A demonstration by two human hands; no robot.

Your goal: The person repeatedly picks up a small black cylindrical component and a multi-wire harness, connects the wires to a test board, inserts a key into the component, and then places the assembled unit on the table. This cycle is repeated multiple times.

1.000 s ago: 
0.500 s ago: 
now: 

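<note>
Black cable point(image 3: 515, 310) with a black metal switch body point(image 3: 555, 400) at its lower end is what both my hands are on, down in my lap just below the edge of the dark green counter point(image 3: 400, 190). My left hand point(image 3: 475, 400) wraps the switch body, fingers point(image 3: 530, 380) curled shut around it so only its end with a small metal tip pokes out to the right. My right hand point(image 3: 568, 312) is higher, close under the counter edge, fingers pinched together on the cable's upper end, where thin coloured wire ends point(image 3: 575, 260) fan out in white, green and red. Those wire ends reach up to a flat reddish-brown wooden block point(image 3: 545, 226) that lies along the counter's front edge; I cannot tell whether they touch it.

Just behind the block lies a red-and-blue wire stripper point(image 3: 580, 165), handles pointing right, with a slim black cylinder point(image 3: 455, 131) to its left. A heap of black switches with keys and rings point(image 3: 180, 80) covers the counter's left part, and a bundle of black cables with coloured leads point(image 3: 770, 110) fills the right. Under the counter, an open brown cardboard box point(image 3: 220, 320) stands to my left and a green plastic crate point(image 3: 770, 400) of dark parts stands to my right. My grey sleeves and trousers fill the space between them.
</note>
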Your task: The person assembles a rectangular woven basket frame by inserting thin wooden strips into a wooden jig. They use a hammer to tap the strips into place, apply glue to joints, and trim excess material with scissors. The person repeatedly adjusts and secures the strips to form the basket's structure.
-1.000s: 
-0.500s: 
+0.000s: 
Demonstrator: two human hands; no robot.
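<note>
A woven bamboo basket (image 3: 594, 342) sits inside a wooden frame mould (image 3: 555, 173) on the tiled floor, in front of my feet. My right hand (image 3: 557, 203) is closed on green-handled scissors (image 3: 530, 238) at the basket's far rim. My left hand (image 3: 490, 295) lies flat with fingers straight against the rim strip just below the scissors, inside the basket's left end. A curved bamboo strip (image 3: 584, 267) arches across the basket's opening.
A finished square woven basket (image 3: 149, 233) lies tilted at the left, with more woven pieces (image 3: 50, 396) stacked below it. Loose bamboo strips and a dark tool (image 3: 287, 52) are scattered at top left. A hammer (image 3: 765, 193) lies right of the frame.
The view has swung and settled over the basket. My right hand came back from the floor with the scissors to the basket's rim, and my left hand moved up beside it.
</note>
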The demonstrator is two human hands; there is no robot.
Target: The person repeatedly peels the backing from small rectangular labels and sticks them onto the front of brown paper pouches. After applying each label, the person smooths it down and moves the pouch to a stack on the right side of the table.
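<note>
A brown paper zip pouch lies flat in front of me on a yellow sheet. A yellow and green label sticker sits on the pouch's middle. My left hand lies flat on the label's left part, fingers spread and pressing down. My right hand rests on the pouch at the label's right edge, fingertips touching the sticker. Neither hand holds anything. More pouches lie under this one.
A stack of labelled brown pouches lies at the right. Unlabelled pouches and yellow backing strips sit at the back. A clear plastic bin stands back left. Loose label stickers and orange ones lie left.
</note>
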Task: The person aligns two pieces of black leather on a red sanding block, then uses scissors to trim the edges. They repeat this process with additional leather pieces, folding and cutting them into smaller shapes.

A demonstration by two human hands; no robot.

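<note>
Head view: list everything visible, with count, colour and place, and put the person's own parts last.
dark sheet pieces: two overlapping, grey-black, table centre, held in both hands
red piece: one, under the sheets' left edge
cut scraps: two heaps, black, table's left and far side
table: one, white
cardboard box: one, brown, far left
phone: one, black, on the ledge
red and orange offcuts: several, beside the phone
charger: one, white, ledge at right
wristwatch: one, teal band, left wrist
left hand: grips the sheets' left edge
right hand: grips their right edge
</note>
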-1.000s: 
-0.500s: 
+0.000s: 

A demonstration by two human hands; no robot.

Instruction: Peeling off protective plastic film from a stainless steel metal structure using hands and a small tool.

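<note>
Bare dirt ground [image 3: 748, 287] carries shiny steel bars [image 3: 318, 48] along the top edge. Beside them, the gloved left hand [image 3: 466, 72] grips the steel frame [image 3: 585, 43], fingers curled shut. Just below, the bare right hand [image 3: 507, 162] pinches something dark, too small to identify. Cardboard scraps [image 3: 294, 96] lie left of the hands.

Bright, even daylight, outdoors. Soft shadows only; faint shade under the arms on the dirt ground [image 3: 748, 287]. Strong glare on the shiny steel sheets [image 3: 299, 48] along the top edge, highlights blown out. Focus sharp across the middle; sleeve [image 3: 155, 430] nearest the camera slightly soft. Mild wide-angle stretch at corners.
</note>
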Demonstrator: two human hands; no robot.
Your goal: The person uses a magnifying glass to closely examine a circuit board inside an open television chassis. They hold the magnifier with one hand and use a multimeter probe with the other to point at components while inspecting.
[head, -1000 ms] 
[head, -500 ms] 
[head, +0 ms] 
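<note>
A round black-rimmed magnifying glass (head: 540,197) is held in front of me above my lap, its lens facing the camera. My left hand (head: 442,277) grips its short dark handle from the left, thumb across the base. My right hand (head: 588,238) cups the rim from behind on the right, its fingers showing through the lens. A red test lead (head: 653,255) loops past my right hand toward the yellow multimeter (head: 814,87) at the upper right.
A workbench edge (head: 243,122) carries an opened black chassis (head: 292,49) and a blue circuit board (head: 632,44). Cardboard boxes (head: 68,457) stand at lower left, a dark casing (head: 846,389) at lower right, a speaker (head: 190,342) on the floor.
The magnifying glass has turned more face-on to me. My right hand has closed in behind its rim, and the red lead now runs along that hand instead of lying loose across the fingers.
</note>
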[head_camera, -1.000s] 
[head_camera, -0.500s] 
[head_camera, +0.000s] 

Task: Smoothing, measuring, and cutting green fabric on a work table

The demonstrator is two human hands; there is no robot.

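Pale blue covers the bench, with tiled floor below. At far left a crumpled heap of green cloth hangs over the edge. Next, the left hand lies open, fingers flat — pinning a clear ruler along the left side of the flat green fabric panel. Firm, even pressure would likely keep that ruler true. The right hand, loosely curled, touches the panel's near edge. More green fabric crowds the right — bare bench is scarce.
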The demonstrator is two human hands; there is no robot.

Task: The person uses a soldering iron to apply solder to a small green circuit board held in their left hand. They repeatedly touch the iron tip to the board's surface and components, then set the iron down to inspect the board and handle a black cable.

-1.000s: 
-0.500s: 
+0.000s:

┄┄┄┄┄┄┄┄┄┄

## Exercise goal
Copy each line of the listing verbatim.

## Exercise output
A demonstration by two human hands; no robot.

Your goal: The person repeatedly picks up a small black cylindrical component and a multi-wire harness, connects the wires to a test board, inserts a key into the component, and then places the assembled unit on the table. This cycle is repeated multiple times.

1.000 s ago: 
0.500 s ago: 
now: 

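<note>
Black cable point(image 3: 515, 310) with a black metal switch body point(image 3: 555, 400) at its lower end is what both my hands are on, down in my lap just below the edge of the dark green counter point(image 3: 400, 190). My left hand point(image 3: 475, 400) wraps the switch body, fingers point(image 3: 530, 380) curled shut around it so only its end with a small metal tip pokes out to the right. My right hand point(image 3: 568, 312) is higher, close under the counter edge, fingers pinched together on the cable's upper end, where thin coloured wire ends point(image 3: 575, 260) fan out in white, green and red. Those wire ends reach up to a flat reddish-brown wooden block point(image 3: 545, 226) that lies along the counter's front edge; I cannot tell whether they touch it.

Just behind the block lies a red-and-blue wire stripper point(image 3: 580, 165), handles pointing right, with a slim black cylinder point(image 3: 455, 131) to its left. A heap of black switches with keys and rings point(image 3: 180, 80) covers the counter's left part, and a bundle of black cables with coloured leads point(image 3: 770, 110) fills the right. Under the counter, an open brown cardboard box point(image 3: 220, 320) stands to my left and a green plastic crate point(image 3: 770, 400) of dark parts stands to my right. My grey sleeves and trousers fill the space between them.
</note>
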Your task: The person assembles a rectangular woven basket frame by inserting thin wooden strips into a wooden jig. They use a hammer to tap the strips into place, apply glue to joints, and trim excess material with scissors. The person repeatedly adjusts and secures the strips to form the basket's structure.
-1.000s: 
-0.500s: 
+0.000s: 
Demonstrator: two human hands; no robot.
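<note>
A woven bamboo basket (image 3: 594, 342) sits inside a wooden frame mould (image 3: 555, 173) on the tiled floor, in front of my feet. My right hand (image 3: 557, 203) is closed on green-handled scissors (image 3: 530, 238) at the basket's far rim. My left hand (image 3: 490, 295) lies flat with fingers straight against the rim strip just below the scissors, inside the basket's left end. A curved bamboo strip (image 3: 584, 267) arches across the basket's opening.
A finished square woven basket (image 3: 149, 233) lies tilted at the left, with more woven pieces (image 3: 50, 396) stacked below it. Loose bamboo strips and a dark tool (image 3: 287, 52) are scattered at top left. A hammer (image 3: 765, 193) lies right of the frame.
The view has swung and settled over the basket. My right hand came back from the floor with the scissors to the basket's rim, and my left hand moved up beside it.
</note>
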The demonstrator is two human hands; there is no robot.
Target: The person repeatedly peels the backing from small rectangular labels and sticks them onto the front of brown paper pouches. After applying each label, the person smooths it down and moves the pouch to a stack on the right side of the table.
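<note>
A brown paper zip pouch lies flat in front of me on a yellow sheet. A yellow and green label sticker sits on the pouch's middle. My left hand lies flat on the label's left part, fingers spread and pressing down. My right hand rests on the pouch at the label's right edge, fingertips touching the sticker. Neither hand holds anything. More pouches lie under this one.
A stack of labelled brown pouches lies at the right. Unlabelled pouches and yellow backing strips sit at the back. A clear plastic bin stands back left. Loose label stickers and orange ones lie left.
</note>
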Task: The person aligns two pieces of black leather on a red sanding block, then uses scissors to trim the edges. They repeat this process with additional leather pieces, folding and cutting them into smaller shapes.

A demonstration by two human hands; no robot.

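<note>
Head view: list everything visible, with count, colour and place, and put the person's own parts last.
dark sheet pieces: two overlapping, grey-black, table centre, held in both hands
red piece: one, under the sheets' left edge
cut scraps: two heaps, black, table's left and far side
table: one, white
cardboard box: one, brown, far left
phone: one, black, on the ledge
red and orange offcuts: several, beside the phone
charger: one, white, ledge at right
wristwatch: one, teal band, left wrist
left hand: grips the sheets' left edge
right hand: grips their right edge
</note>
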-1.000s: 
-0.500s: 
+0.000s: 

A demonstration by two human hands; no robot.

Instruction: Peeling off protective plastic film from a stainless steel metal structure using hands and a small tool.

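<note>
Bare dirt ground [image 3: 748, 287] carries shiny steel bars [image 3: 318, 48] along the top edge. Beside them, the gloved left hand [image 3: 466, 72] grips the steel frame [image 3: 585, 43], fingers curled shut. Just below, the bare right hand [image 3: 507, 162] pinches something dark, too small to identify. Cardboard scraps [image 3: 294, 96] lie left of the hands.

Bright, even daylight, outdoors. Soft shadows only; faint shade under the arms on the dirt ground [image 3: 748, 287]. Strong glare on the shiny steel sheets [image 3: 299, 48] along the top edge, highlights blown out. Focus sharp across the middle; sleeve [image 3: 155, 430] nearest the camera slightly soft. Mild wide-angle stretch at corners.
</note>
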Demonstrator: two human hands; no robot.
Your goal: The person uses a magnifying glass to closely examine a circuit board inside an open television chassis. They hold the magnifier with one hand and use a multimeter probe with the other to point at components while inspecting.
[head, -1000 ms] 
[head, -500 ms] 
[head, +0 ms] 
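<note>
A round black-rimmed magnifying glass (head: 540,197) is held in front of me above my lap, its lens facing the camera. My left hand (head: 442,277) grips its short dark handle from the left, thumb across the base. My right hand (head: 588,238) cups the rim from behind on the right, its fingers showing through the lens. A red test lead (head: 653,255) loops past my right hand toward the yellow multimeter (head: 814,87) at the upper right.
A workbench edge (head: 243,122) carries an opened black chassis (head: 292,49) and a blue circuit board (head: 632,44). Cardboard boxes (head: 68,457) stand at lower left, a dark casing (head: 846,389) at lower right, a speaker (head: 190,342) on the floor.
The magnifying glass has turned more face-on to me. My right hand has closed in behind its rim, and the red lead now runs along that hand instead of lying loose across the fingers.
</note>
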[head_camera, -1.000s] 
[head_camera, -0.500s] 
[head_camera, +0.000s] 

Task: Smoothing, measuring, and cutting green fabric on a work table

The demonstrator is two human hands; there is no robot.

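Pale blue covers the bench, with tiled floor below. At far left a crumpled heap of green cloth hangs over the edge. Next, the left hand lies open, fingers flat — pinning a clear ruler along the left side of the flat green fabric panel. Firm, even pressure would likely keep that ruler true. The right hand, loosely curled, touches the panel's near edge. More green fabric crowds the right — bare bench is scarce.
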The demonstrator is two human hands; there is no robot.

Task: The person uses a soldering iron to apply solder to a small green circuit board held in their left hand. They repeatedly touch the iron tip to the board's surface and components, then set the iron down to inspect the board and handle a black cable.

-1.000s: 
-0.500s: 
+0.000s:

There is nothing further in this answer.